Indeed, for a White House that has had uneasy relations with the uniformed military, a principled, public resignation by Dempsey would detonate in the superheated political atmosphere of the capital like a nuclear warhead.

Dempsey, of course, has not publicly shared his deepest convictions about the best way to deal with ISIS. He has gamely supported in public the Obama's policy of seeking to "destroy" ISIS over the long term with a combination of coalition air strikes, training and arming Iraqi and other fighters, and international pressure to shut down the militias' access to money, resources and recruits. U.S. military leaders have sometimes chafed at that sort of indirect approach, preferring instead to use sufficient force for a decisive victory with minimal risk to American forces.

While Dempsey has said he would recommend U.S. ground combat troops if necessary, the White House suggests that no such recommendation would be accepted ("That's a no," Deputy National Security Advisor Ben Rhodes said on the PBS documentary, The Rise of ISIS, which aired in late October).
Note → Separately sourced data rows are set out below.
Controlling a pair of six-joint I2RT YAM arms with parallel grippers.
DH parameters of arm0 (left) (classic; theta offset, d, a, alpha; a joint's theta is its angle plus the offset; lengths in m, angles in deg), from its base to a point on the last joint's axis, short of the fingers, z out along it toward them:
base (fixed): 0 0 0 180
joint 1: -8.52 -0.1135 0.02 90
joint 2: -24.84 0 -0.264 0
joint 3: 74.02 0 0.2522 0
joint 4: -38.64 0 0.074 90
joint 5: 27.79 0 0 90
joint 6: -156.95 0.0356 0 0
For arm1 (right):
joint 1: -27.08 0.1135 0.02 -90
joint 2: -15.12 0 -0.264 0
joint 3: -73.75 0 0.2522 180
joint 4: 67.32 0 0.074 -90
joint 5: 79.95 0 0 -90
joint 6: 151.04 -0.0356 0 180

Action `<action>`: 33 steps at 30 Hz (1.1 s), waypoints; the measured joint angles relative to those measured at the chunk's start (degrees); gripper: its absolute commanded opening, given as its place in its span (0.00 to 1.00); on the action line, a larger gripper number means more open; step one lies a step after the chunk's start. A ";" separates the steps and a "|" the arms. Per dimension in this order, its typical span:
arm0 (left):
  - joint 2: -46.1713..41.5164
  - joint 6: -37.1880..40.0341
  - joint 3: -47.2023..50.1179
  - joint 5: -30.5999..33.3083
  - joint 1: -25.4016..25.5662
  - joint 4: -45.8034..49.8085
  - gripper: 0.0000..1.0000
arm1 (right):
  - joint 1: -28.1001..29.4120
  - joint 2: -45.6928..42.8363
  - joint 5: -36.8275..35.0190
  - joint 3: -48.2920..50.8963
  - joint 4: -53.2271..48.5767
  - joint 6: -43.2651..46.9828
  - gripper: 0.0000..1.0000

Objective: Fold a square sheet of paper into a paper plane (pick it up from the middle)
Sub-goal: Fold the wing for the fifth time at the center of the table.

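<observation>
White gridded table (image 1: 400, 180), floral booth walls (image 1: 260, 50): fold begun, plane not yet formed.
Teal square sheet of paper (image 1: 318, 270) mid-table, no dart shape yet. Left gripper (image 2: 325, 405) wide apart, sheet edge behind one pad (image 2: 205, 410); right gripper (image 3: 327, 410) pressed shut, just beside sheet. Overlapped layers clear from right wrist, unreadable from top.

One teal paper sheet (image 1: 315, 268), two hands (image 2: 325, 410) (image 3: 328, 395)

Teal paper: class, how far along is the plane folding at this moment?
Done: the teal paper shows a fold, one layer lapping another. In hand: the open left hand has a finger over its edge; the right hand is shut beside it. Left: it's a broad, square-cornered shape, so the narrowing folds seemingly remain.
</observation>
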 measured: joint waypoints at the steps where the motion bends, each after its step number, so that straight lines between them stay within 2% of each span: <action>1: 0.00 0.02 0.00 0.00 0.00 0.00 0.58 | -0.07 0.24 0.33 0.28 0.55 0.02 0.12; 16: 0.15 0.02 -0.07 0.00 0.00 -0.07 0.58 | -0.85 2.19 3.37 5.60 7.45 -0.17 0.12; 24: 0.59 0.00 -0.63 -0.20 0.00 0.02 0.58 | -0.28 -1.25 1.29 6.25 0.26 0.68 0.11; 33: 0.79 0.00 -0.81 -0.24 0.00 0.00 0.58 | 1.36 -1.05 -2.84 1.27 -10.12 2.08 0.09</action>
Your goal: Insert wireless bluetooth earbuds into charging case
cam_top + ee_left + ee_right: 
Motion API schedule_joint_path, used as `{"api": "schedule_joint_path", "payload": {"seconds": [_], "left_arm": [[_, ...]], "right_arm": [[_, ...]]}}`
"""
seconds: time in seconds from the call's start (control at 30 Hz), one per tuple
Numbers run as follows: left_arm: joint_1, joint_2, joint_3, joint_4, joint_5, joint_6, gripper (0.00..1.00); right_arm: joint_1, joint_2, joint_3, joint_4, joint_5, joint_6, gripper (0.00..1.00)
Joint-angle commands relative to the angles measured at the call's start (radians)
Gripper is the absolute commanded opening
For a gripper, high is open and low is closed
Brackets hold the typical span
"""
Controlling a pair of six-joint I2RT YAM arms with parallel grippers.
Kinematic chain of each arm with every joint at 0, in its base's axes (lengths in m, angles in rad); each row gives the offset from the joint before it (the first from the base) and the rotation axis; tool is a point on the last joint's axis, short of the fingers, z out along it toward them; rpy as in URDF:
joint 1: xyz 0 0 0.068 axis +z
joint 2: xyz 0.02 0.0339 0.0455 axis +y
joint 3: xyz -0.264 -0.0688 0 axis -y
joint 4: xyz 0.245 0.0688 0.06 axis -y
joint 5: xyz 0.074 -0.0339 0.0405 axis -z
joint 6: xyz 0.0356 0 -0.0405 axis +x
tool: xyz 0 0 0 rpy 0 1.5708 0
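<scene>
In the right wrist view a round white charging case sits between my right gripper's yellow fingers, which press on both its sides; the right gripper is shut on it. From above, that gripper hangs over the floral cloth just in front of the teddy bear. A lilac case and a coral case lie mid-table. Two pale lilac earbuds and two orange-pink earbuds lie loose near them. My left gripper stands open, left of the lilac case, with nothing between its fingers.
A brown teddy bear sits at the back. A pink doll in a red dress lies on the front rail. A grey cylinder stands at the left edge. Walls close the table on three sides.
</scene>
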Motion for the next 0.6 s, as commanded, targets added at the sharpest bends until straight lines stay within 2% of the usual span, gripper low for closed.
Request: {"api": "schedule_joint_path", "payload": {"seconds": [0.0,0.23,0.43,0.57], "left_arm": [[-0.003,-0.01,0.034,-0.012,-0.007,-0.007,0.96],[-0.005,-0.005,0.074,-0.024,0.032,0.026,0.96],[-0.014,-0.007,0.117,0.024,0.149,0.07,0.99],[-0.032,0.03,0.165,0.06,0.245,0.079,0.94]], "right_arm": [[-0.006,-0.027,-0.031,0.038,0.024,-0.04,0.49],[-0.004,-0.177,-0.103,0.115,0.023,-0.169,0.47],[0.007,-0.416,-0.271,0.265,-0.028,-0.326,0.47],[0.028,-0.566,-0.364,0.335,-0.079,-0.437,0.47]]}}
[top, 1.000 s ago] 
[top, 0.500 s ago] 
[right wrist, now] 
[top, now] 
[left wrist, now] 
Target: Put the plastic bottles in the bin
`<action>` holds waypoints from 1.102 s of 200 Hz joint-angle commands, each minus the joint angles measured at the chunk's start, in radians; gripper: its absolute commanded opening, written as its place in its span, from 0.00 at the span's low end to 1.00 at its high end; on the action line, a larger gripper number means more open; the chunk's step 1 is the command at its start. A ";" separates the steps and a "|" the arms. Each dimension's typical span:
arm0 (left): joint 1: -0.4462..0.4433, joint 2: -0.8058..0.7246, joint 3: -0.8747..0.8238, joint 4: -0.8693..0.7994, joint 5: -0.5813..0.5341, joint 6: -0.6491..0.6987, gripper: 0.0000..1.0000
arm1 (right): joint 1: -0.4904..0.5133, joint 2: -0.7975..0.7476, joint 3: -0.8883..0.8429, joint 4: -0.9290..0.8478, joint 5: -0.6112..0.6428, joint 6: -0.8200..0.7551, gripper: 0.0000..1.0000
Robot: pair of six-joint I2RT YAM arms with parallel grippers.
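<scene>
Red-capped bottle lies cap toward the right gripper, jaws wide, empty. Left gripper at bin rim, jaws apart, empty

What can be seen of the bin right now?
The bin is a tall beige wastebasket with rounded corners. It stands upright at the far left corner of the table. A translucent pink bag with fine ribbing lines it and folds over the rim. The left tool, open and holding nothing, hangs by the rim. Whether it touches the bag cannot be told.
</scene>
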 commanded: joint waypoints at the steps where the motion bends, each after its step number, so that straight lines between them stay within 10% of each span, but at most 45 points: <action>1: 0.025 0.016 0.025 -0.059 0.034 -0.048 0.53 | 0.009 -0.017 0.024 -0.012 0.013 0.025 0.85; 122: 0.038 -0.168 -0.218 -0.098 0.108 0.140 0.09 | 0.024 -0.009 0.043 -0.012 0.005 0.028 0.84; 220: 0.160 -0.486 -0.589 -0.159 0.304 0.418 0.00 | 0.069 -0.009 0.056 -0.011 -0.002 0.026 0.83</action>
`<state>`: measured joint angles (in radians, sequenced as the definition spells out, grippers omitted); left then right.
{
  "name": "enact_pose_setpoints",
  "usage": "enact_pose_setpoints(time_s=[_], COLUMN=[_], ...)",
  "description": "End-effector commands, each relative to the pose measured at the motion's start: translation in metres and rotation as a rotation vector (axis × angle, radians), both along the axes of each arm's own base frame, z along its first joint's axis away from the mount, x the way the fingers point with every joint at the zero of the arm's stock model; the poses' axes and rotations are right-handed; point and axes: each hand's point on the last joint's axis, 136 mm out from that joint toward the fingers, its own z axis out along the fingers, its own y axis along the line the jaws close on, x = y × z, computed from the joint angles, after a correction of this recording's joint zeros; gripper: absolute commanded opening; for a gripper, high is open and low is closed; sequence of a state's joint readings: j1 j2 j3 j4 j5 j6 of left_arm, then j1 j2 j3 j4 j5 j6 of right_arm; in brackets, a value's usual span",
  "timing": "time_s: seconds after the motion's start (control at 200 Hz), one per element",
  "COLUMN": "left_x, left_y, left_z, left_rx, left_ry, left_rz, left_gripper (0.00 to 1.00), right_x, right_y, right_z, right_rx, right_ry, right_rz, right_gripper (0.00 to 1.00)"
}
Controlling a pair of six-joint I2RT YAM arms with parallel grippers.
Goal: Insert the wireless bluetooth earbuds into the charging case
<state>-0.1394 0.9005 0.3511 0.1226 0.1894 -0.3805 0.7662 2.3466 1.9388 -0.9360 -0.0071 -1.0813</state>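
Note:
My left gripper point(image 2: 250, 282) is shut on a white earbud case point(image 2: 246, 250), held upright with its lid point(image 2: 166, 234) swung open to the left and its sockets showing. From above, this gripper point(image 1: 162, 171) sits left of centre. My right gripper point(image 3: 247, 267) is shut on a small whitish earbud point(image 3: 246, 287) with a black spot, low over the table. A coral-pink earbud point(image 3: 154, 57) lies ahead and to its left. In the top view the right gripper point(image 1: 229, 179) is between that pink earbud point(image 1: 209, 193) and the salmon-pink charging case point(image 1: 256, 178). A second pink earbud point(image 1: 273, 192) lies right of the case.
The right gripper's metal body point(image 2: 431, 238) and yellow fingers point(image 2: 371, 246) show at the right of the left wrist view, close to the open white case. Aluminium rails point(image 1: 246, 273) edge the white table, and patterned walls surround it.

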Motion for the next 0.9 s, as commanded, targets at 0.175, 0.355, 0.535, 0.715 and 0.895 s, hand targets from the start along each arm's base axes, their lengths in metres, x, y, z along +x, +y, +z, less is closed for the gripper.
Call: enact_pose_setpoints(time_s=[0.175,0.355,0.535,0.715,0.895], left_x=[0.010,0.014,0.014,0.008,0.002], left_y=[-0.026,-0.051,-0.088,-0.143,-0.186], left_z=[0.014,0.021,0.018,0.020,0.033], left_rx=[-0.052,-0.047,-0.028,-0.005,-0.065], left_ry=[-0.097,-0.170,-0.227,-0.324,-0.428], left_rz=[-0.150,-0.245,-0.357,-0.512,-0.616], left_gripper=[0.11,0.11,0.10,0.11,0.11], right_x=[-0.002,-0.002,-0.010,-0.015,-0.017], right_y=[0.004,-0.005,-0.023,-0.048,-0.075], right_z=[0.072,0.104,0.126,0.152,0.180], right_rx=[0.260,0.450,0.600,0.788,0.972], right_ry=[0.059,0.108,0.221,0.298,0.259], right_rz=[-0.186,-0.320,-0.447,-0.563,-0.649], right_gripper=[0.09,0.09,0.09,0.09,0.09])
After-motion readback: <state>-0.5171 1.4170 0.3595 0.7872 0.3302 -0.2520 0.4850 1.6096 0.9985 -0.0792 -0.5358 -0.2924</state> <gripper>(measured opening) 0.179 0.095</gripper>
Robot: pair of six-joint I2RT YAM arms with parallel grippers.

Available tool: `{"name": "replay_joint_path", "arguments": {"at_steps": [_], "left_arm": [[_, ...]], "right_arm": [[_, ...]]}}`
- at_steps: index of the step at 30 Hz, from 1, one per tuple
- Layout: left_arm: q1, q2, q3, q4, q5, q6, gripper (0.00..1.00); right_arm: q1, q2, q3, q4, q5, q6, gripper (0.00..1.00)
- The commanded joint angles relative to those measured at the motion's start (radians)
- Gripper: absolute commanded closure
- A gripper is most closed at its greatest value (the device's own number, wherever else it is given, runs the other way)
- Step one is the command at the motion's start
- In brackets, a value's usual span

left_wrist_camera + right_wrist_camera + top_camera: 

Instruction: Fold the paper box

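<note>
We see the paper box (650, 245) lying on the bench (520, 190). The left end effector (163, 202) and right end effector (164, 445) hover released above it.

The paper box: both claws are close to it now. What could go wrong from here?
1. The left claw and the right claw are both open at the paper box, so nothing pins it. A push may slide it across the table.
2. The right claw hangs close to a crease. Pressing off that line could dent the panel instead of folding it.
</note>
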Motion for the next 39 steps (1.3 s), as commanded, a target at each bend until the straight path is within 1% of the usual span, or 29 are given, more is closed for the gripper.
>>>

Last week President Obama did say he would consider using ground troops but in dire circumstances -- if, for instance, ISIS was discovered to have "gotten possession of a nuclear weapon..."

As true professionals, military officers must be able to exercise moral autonomy to do what's right, not merely to practice blind obedience, Snider concludes. But when it is permissible to use that moral authority remains unclear.

Are senior officers required to support policies with which they disagree? Can there be official dissent without insubordination? The question is not an easy one. But it persists.